For a board, this carries a specific consequence. The channels through which a board normally learns about its chief executive or another senior leader, the executive's own account, the absence of complaint, the reassurance offered in a private conversation, are the channels this phenomenon quietly disables. By the time the loss is visible in results, in a missed quarter, a flawed acquisition, the departure of senior talent, it has usually been present for some time. Boards monitor financial performance, strategy, and compliance with rigour. The cognitive and emotional operating capacity of the person making every consequential decision is an input of comparable weight that carries no instrument.
What reliable measurement requires
If self-assessment is compromised, the only dependable signal comes from outside the executive. Cognitive and emotional performance has to be measured directly, through a method that does not rest on the executive's own report.

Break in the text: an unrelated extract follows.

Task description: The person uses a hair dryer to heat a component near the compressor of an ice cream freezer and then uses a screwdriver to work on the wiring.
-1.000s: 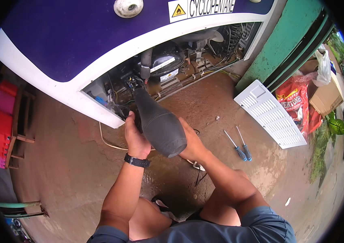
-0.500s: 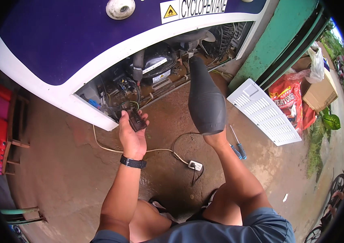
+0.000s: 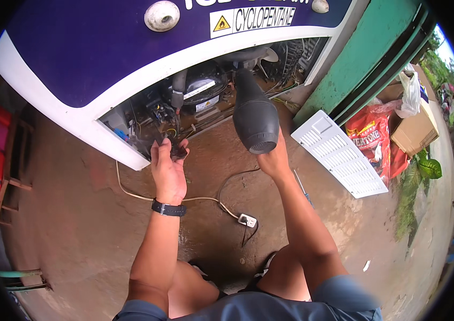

The measurement has a human condition as well. An executive extends honest access only to someone they regard as a genuine peer. This calls for an uncommon combination in one person: the scientific training to conduct a rigorous assessment, together with enough first-hand experience of executive operating responsibility that the executive grants the access a peer would receive.
Therianos Advisory
Therianos Advisory was built to be that instrument. It provides confidential, science-based assessment and ongoing performance assurance for senior executives operating under prolonged pressure.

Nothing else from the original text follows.